Since joining the MSE program, Andres has had the opportunity to expand greatly his knowledge of his chosen field. His research investigates the dominant degradation mechanisms in PEMFCs at the nanoscale level of the platinum (Pt) catalyst, as well as the carbon corrosion that occurs after potential cycling. His research group is also proposing to enhance the stability and durability of fuel cell catalysts by different novel mechanisms, such as shielding parts of the catalyst system with a protective ultra-thin corrosion-resistant film. This work is supported by the National Science Foundation (NSF) and is conducted under the supervision of Professor Jankovic at the Center for Clean Energy Engineering (C2E2) and the Center for Advanced Microscopy and Materials Analysis (CAMMA). It is carried out in collaboration with Pajarito Powder, The Technion – Israel Institute of Technology and the Colorado School of Mines, among other institutions and private companies. Their research has the potential to provide insights that can unravel the true nature of catalyst degradation, as well as provide a deeper understanding of electrode architecture at nanometer length scales, which in turn can lead to more stable fuel cell operation.
Andres is driven by the real-world applications of his research to end society’s adverse reliance on fossil fuels. “Our dependency on certain technologies has trapped us in this toxic narrative where the systems we rely on devastate both the environment and our health.” Andres hopes we can eliminate the need for fossil fuels by converting the chemical energy of hydrogen and oxygen into electricity, with water as a by-product. PEMFCs represent promising energy conversion capabilities in transportation, and in stationary and portable applications. This technology, in fact, is currently being employed in countries like Japan and South Korea, which is attempting the construction of three hydrogen-powered cities by the year 2022. The widespread use of hydrogen as a fuel for cooling, heating, electricity, and transportation would be the culminating achievement of the type of research that Andres is conducting.
Andres’s research on this topic has afforded him a range of opportunities for collaboration. He worked for three months at the International Iberian Nanotechnology Laboratory (INL) in Portugal, where he also ran several experiments at The University of Porto. This allowed him to learn new techniques in electron microscopy and electrochemistry, as well as to meet and connect with many exceptional researchers. Andres also tries to stay involved in any activity that includes outreach or assistance to new students. He was a senator in the Materials Research Society (MRS) until this year, and hopes someday to be the doctoral advisor of one of the students he has already mentored.

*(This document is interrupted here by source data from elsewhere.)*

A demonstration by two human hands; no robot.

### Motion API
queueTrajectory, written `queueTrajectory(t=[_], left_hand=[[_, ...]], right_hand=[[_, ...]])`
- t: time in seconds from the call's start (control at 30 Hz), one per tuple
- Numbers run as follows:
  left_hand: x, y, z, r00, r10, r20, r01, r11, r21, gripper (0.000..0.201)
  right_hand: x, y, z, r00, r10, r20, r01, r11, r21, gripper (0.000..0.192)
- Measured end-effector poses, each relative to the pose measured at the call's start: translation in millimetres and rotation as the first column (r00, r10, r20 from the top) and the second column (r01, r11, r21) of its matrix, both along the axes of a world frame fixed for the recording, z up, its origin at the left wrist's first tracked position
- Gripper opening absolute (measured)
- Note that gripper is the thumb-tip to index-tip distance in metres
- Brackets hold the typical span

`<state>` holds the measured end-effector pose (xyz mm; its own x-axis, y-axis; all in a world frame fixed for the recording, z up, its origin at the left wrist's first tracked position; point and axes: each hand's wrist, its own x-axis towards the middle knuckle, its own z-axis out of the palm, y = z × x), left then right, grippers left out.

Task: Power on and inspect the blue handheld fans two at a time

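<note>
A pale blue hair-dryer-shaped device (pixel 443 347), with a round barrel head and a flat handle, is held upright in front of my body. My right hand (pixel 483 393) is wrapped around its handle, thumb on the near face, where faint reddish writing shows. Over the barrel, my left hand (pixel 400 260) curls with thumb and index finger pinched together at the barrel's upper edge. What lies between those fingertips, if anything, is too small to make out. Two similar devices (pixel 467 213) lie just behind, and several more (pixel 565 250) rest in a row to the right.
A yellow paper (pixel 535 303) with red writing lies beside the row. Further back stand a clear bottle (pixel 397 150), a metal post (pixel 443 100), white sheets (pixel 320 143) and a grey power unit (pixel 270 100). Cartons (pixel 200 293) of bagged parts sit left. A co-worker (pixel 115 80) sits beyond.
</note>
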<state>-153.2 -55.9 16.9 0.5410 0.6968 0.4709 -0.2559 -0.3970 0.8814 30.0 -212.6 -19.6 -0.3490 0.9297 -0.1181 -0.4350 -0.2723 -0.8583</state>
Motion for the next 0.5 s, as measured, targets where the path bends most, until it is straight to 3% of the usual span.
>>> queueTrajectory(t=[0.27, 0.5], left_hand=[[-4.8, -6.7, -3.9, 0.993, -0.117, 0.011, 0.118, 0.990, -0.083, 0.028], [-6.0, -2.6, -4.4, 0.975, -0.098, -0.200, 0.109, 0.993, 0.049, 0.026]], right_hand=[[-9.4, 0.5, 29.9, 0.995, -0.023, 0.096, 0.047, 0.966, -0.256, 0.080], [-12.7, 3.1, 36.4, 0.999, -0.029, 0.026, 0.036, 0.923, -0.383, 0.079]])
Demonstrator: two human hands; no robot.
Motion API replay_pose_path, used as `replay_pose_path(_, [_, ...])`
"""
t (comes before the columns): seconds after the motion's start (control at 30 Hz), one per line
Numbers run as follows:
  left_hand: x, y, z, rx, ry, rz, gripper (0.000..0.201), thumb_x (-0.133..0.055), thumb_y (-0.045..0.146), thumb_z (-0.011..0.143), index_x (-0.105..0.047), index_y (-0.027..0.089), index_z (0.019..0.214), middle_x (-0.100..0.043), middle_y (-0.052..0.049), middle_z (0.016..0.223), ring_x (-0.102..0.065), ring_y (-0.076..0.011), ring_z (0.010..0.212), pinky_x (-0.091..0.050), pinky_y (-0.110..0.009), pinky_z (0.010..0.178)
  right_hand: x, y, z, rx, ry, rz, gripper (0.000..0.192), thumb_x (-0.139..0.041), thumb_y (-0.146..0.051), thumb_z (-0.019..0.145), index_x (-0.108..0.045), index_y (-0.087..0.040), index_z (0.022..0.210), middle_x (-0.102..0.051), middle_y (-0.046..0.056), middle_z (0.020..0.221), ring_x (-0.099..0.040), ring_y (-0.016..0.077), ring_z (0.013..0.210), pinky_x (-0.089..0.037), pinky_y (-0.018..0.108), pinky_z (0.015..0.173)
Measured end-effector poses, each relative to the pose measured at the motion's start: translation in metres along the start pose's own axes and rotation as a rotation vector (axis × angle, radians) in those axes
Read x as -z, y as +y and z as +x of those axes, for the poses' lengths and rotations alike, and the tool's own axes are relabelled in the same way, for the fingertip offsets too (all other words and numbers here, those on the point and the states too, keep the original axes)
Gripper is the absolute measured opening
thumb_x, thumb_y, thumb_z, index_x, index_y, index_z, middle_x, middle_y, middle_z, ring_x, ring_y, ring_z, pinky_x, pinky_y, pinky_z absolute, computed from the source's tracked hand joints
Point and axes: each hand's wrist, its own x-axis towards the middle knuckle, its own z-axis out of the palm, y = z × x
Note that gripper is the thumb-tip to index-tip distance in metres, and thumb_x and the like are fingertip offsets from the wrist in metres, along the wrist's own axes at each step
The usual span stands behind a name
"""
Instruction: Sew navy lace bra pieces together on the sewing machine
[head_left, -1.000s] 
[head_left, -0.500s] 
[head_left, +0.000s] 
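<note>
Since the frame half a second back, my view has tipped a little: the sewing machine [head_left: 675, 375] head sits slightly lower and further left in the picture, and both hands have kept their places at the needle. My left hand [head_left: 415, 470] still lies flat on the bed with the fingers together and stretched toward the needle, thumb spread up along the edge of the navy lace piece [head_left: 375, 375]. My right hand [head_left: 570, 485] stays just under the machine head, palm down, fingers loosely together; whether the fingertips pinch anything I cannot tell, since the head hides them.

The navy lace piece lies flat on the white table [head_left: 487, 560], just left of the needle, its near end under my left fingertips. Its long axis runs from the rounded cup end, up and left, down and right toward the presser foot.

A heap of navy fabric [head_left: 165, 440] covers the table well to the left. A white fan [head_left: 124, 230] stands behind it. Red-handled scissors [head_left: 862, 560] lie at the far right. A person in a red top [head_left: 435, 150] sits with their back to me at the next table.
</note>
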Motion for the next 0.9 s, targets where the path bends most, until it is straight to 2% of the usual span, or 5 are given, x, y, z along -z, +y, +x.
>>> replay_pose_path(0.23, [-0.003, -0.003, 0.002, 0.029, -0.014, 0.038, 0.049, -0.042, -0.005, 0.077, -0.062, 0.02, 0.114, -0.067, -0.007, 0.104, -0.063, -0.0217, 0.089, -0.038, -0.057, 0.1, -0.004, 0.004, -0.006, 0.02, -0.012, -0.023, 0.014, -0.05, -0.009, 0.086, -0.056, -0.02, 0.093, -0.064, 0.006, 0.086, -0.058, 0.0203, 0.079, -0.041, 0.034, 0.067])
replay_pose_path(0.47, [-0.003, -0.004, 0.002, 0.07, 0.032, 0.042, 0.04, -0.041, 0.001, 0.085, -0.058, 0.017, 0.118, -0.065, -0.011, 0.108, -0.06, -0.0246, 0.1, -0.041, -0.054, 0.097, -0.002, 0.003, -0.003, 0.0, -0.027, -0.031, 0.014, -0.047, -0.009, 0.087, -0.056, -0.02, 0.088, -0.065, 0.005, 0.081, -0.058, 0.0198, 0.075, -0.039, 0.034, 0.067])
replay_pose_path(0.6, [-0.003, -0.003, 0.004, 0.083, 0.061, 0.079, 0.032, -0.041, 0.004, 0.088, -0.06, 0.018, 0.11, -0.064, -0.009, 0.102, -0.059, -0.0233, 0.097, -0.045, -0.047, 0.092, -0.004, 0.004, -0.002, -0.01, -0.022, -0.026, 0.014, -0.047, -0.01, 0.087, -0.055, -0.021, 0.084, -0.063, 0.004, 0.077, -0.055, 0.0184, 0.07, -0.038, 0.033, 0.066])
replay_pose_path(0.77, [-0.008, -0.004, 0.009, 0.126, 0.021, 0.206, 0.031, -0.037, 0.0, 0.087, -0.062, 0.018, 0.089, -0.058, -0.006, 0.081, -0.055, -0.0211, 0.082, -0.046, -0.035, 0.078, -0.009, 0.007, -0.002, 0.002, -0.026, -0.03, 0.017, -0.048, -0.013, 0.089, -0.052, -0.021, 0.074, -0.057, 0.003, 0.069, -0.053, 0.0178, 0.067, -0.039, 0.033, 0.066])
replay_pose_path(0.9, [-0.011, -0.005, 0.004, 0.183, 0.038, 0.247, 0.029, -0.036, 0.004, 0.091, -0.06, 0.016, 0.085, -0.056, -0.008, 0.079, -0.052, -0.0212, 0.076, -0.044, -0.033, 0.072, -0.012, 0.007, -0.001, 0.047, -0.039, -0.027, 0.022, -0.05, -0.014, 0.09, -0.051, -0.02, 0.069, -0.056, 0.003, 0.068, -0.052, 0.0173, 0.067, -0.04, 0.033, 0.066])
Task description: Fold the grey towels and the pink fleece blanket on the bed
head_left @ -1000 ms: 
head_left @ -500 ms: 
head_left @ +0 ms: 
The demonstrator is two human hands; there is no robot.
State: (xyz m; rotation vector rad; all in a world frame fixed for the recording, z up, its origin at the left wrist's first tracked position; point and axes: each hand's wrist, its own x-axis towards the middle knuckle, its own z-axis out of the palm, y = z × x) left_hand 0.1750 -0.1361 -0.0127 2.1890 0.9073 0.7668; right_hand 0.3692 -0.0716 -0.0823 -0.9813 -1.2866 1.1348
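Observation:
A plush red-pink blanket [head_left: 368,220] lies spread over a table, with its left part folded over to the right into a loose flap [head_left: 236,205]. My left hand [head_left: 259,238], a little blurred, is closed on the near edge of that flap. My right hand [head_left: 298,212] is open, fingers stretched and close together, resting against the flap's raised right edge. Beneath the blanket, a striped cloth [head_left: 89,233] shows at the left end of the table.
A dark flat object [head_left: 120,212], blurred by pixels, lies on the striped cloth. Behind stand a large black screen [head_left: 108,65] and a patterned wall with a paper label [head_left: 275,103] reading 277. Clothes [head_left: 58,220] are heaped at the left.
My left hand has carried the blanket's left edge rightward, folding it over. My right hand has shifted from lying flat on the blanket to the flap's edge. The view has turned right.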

Together with the rest of Jankovic’s research team, Andres has recently published a paper in Advanced Functional Materials that describes work carried out in collaboration with the Israel Institute of Technology, Istituto di Chimica dei Composti Organometallici and The University of Toledo. He is also writing a review paper on carbon support corrosion in PEMFCs. Additionally – and for the second year in a row – he has received the General Electric (GE) fellowship, which provides Ph.D. students with opportunities for professional development and enrichment. Next year Andres will participate in a 6-month-long NSF funded internship at the National Renewable Energy Laboratory. He is also planning to apply for a prestigious fellowship in France, with the prospect of working at either Sorbonne or Grenoble University sometime in the near future. In Europe, Andres hopes to work in a laboratory where he can explore new corners of his research. Once he receives his Ph.D. he hopes to obtain postdoctoral position that will allow him to continue his studies to Asia. His ultimate goal is to secure a permanent position as an academic researcher or a professor.
In advice to future MSE students, Andres highlights the importance of respecting everyone, regardless of their professional status. He warns students to always remember that any published work will have their name attached to it, and will therefore go on public record. It is essential that they always put forward their very best effort and are able to communicate effectively as a team. He also encourages students to make time for themselves. “Your physical health is closely tied to your mental health, and they are equally important. When you are rounded out, you can take yourself wherever you want to be,” Andres shared.